> _Try it_
No image is to be carried over; reproduce the rest of the listing word for word.

(Provided data begins)

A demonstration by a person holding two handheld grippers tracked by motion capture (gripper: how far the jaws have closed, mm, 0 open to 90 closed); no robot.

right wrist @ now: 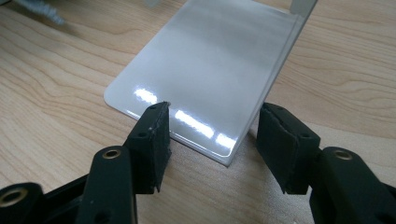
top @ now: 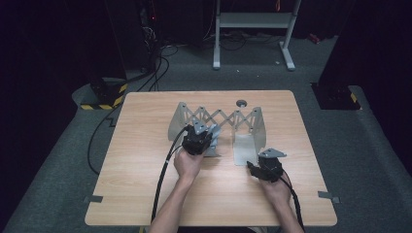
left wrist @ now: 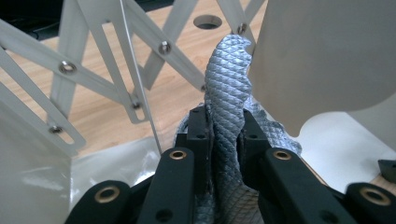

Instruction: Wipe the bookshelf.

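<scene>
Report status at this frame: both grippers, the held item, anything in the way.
Left gripper shut on grey quilted cloth, inside the grey metal scissor-lattice rack. Right gripper open, jaws straddling rack's glossy flat foot plate. Rack's upright end panel close beside cloth.

**Lit tabletop, dark room, glare on the metal**

From my seat the high view shows a bright wooden table [top: 145, 160] in a pool of overhead light, with the floor and room beyond falling to near black. That picture is soft and low in detail. In the right gripper view I get sharp white glare patches on the rack's flat metal foot [right wrist: 205, 79], and the far corner is blurred. In the left gripper view the grey textured cloth [left wrist: 229, 93] is crisp, the near black jaws slightly soft.
</scene>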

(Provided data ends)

> _Task response_
A demonstration by a person holding two handheld grippers tracked by motion capture (gripper: how far the jaws have closed, mm, 0 open to 90 closed); no robot.

right wrist @ now: 
top @ now: 
left wrist @ now: 

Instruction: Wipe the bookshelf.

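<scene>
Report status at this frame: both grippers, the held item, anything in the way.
Left gripper shut on grey quilted cloth, inside the grey metal scissor-lattice rack. Right gripper open, jaws straddling rack's glossy flat foot plate. Rack's upright end panel close beside cloth.

**Lit tabletop, dark room, glare on the metal**

From my seat the high view shows a bright wooden table [top: 145, 160] in a pool of overhead light, with the floor and room beyond falling to near black. That picture is soft and low in detail. In the right gripper view I get sharp white glare patches on the rack's flat metal foot [right wrist: 205, 79], and the far corner is blurred. In the left gripper view the grey textured cloth [left wrist: 229, 93] is crisp, the near black jaws slightly soft.
</scene>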

Work on this exercise is now complete.